What needs to be done: The response must match the data below exactly, line for line.

Source records

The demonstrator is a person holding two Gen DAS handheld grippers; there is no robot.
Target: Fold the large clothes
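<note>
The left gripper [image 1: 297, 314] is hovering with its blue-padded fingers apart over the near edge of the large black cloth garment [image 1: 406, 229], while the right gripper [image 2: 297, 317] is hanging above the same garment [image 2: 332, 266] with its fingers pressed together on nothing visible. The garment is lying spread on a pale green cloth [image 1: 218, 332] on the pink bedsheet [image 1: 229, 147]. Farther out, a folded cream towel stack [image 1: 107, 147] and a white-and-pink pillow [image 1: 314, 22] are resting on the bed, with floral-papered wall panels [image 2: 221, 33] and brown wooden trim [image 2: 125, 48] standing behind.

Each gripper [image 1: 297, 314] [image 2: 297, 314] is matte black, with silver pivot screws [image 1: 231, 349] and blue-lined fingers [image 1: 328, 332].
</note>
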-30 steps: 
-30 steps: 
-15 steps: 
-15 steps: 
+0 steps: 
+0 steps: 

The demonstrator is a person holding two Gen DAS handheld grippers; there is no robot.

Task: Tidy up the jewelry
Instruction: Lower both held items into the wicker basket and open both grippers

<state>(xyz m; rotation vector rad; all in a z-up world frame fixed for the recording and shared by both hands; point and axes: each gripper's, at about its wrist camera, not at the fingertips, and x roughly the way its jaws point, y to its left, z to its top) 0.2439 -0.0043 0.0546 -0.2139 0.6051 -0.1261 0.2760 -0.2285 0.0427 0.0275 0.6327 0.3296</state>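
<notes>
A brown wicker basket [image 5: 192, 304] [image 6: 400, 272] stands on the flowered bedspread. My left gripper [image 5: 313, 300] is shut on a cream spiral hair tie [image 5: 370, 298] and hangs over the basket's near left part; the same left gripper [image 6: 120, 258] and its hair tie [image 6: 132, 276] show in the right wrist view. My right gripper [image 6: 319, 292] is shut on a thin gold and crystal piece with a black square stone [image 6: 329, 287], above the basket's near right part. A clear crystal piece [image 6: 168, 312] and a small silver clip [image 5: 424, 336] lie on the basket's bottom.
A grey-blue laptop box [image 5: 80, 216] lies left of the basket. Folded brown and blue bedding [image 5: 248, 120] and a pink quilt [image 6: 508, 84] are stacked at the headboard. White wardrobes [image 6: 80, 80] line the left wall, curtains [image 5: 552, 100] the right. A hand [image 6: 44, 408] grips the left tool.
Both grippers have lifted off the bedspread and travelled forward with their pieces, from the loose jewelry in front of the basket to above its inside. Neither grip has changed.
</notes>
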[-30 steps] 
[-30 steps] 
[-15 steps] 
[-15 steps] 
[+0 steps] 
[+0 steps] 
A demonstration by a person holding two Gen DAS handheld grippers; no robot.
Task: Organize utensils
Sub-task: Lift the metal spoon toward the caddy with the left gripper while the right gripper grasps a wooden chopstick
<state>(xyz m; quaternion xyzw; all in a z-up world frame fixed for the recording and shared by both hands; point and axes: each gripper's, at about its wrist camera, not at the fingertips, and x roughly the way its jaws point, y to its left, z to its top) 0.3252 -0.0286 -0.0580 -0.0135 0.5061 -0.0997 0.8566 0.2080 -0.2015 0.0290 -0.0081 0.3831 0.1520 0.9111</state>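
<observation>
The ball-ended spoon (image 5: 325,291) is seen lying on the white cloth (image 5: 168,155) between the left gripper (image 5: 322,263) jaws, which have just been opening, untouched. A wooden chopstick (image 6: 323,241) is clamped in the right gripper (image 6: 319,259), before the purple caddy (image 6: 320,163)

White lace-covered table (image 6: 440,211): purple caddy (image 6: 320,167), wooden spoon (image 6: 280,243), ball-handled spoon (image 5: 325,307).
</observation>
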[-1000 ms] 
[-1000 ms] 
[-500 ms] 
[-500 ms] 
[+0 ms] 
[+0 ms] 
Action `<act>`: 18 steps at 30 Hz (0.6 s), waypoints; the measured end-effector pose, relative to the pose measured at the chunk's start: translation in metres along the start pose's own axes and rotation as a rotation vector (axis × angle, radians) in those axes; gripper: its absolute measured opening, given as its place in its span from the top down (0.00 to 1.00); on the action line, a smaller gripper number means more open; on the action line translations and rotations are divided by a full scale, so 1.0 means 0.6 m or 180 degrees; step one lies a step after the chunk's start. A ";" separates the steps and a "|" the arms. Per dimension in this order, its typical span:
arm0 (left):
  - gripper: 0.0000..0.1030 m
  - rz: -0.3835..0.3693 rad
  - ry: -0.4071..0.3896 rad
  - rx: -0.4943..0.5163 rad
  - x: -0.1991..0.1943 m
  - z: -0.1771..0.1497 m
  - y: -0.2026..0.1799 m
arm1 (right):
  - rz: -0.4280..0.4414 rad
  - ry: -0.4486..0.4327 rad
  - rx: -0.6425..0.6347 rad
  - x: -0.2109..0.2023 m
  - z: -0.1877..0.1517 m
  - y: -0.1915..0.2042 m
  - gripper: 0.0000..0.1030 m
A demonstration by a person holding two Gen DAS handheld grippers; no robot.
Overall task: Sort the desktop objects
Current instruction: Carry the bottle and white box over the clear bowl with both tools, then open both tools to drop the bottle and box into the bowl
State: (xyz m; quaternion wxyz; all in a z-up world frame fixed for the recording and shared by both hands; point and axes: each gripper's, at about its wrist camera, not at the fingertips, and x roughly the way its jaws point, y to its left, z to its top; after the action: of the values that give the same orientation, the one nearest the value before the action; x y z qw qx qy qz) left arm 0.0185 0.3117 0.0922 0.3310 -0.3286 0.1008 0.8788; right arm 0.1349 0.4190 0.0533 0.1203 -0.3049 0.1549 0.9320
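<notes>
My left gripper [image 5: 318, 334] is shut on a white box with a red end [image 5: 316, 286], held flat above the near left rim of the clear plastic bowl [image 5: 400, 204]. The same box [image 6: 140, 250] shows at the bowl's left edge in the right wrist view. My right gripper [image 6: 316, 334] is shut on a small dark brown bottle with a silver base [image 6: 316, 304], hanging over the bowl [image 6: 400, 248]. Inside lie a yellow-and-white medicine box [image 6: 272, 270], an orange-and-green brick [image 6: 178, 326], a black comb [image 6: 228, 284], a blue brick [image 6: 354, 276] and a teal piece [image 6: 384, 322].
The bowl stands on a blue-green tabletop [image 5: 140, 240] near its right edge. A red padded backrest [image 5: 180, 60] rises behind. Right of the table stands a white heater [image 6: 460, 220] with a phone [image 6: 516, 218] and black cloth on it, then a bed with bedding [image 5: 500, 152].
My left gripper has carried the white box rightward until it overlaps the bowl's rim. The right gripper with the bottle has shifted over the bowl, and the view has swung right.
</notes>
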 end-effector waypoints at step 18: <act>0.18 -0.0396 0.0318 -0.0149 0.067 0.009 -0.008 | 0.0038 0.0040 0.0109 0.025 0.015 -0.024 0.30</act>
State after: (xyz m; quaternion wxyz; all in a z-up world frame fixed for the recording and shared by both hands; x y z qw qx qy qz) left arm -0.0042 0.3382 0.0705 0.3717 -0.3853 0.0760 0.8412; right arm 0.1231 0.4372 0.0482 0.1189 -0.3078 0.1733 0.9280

Result:
The demonstrator is a person holding two Gen DAS handheld grippers; there is no robot.
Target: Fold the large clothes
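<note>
The left gripper [image 1: 297, 314] is hovering with its blue-padded fingers apart over the near edge of the large black cloth garment [image 1: 406, 229], while the right gripper [image 2: 297, 317] is hanging above the same garment [image 2: 332, 266] with its fingers pressed together on nothing visible. The garment is lying spread on a pale green cloth [image 1: 218, 332] on the pink bedsheet [image 1: 229, 147]. Farther out, a folded cream towel stack [image 1: 107, 147] and a white-and-pink pillow [image 1: 314, 22] are resting on the bed, with floral-papered wall panels [image 2: 221, 33] and brown wooden trim [image 2: 125, 48] standing behind.

Each gripper [image 1: 297, 314] [image 2: 297, 314] is matte black, with silver pivot screws [image 1: 231, 349] and blue-lined fingers [image 1: 328, 332].
</note>
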-30 steps: 
-30 steps: 
-15 steps: 
-15 steps: 
+0 steps: 
+0 steps: 

The demonstrator is a person holding two Gen DAS handheld grippers; there is no robot.

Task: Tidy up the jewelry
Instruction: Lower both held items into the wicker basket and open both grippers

<state>(xyz m; rotation vector rad; all in a z-up world frame fixed for the recording and shared by both hands; point and axes: each gripper's, at about its wrist camera, not at the fingertips, and x roughly the way its jaws point, y to its left, z to its top) 0.2439 -0.0043 0.0546 -0.2139 0.6051 -0.1261 0.2760 -0.2285 0.0427 0.0275 0.6327 0.3296</state>
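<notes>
A brown wicker basket [image 5: 192, 304] [image 6: 400, 272] stands on the flowered bedspread. My left gripper [image 5: 313, 300] is shut on a cream spiral hair tie [image 5: 370, 298] and hangs over the basket's near left part; the same left gripper [image 6: 120, 258] and its hair tie [image 6: 132, 276] show in the right wrist view. My right gripper [image 6: 319, 292] is shut on a thin gold and crystal piece with a black square stone [image 6: 329, 287], above the basket's near right part. A clear crystal piece [image 6: 168, 312] and a small silver clip [image 5: 424, 336] lie on the basket's bottom.
A grey-blue laptop box [image 5: 80, 216] lies left of the basket. Folded brown and blue bedding [image 5: 248, 120] and a pink quilt [image 6: 508, 84] are stacked at the headboard. White wardrobes [image 6: 80, 80] line the left wall, curtains [image 5: 552, 100] the right. A hand [image 6: 44, 408] grips the left tool.
Both grippers have lifted off the bedspread and travelled forward with their pieces, from the loose jewelry in front of the basket to above its inside. Neither grip has changed.
</notes>
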[-30 steps] 
[-30 steps] 
[-15 steps] 
[-15 steps] 
[+0 steps] 
[+0 steps] 
A demonstration by a person holding two Gen DAS handheld grippers; no robot.
Task: Organize utensils
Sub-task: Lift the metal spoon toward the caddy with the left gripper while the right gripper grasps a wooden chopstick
<state>(xyz m; quaternion xyzw; all in a z-up world frame fixed for the recording and shared by both hands; point and axes: each gripper's, at about its wrist camera, not at the fingertips, and x roughly the way its jaws point, y to its left, z to its top) 0.3252 -0.0286 -0.0580 -0.0135 0.5061 -0.0997 0.8566 0.2080 -0.2015 0.0290 -0.0081 0.3831 0.1520 0.9111</state>
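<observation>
The ball-ended spoon (image 5: 325,291) is seen lying on the white cloth (image 5: 168,155) between the left gripper (image 5: 322,263) jaws, which have just been opening, untouched. A wooden chopstick (image 6: 323,241) is clamped in the right gripper (image 6: 319,259), before the purple caddy (image 6: 320,163)

White lace-covered table (image 6: 440,211): purple caddy (image 6: 320,167), wooden spoon (image 6: 280,243), ball-handled spoon (image 5: 325,307).
</observation>
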[-1000 ms] 
[-1000 ms] 
[-500 ms] 
[-500 ms] 
[+0 ms] 
[+0 ms] 
Action `<act>`: 18 steps at 30 Hz (0.6 s), waypoints; the measured end-effector pose, relative to the pose measured at the chunk's start: translation in metres along the start pose's own axes and rotation as a rotation vector (axis × angle, radians) in those axes; gripper: its absolute measured opening, given as its place in its span from the top down (0.00 to 1.00); on the action line, a smaller gripper number means more open; on the action line translations and rotations are divided by a full scale, so 1.0 means 0.6 m or 180 degrees; step one lies a step after the chunk's start. A ";" separates the steps and a "|" the arms. Per dimension in this order, its typical span:
arm0 (left):
  - gripper: 0.0000..0.1030 m
  - rz: -0.3835..0.3693 rad
  - ry: -0.4071..0.3896 rad
  - rx: -0.4943..0.5163 rad
  - x: -0.1991..0.1943 m
  - z: -0.1771..0.1497 m
  - y: -0.2026..0.1799 m
arm1 (right):
  - rz: -0.4280..0.4414 rad
  - ry: -0.4486..0.4327 rad
  - rx: -0.6425..0.6347 rad
  - x: -0.2109..0.2023 m
  - z: -0.1877..0.1517 m
  - y: -0.1915..0.2042 m
  - gripper: 0.0000..0.1030 m
A demonstration by a person holding two Gen DAS handheld grippers; no robot.
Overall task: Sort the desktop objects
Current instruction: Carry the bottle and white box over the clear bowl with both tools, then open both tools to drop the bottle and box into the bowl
State: (xyz m; quaternion wxyz; all in a z-up world frame fixed for the recording and shared by both hands; point and axes: each gripper's, at about its wrist camera, not at the fingertips, and x roughly the way its jaws point, y to its left, z to its top; after the action: of the values that give the same orientation, the one nearest the value before the action; x y z qw qx qy qz) left arm 0.0185 0.3117 0.0922 0.3310 -0.3286 0.1008 0.8788; right arm 0.1349 0.4190 0.0533 0.1203 -0.3049 0.1549 0.9320
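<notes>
My left gripper [image 5: 318, 334] is shut on a white box with a red end [image 5: 316, 286], held flat above the near left rim of the clear plastic bowl [image 5: 400, 204]. The same box [image 6: 140, 250] shows at the bowl's left edge in the right wrist view. My right gripper [image 6: 316, 334] is shut on a small dark brown bottle with a silver base [image 6: 316, 304], hanging over the bowl [image 6: 400, 248]. Inside lie a yellow-and-white medicine box [image 6: 272, 270], an orange-and-green brick [image 6: 178, 326], a black comb [image 6: 228, 284], a blue brick [image 6: 354, 276] and a teal piece [image 6: 384, 322].
The bowl stands on a blue-green tabletop [image 5: 140, 240] near its right edge. A red padded backrest [image 5: 180, 60] rises behind. Right of the table stands a white heater [image 6: 460, 220] with a phone [image 6: 516, 218] and black cloth on it, then a bed with bedding [image 5: 500, 152].
My left gripper has carried the white box rightward until it overlaps the bowl's rim. The right gripper with the bottle has shifted over the bowl, and the view has swung right.
</notes>
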 end-effector waypoints at step 18: <act>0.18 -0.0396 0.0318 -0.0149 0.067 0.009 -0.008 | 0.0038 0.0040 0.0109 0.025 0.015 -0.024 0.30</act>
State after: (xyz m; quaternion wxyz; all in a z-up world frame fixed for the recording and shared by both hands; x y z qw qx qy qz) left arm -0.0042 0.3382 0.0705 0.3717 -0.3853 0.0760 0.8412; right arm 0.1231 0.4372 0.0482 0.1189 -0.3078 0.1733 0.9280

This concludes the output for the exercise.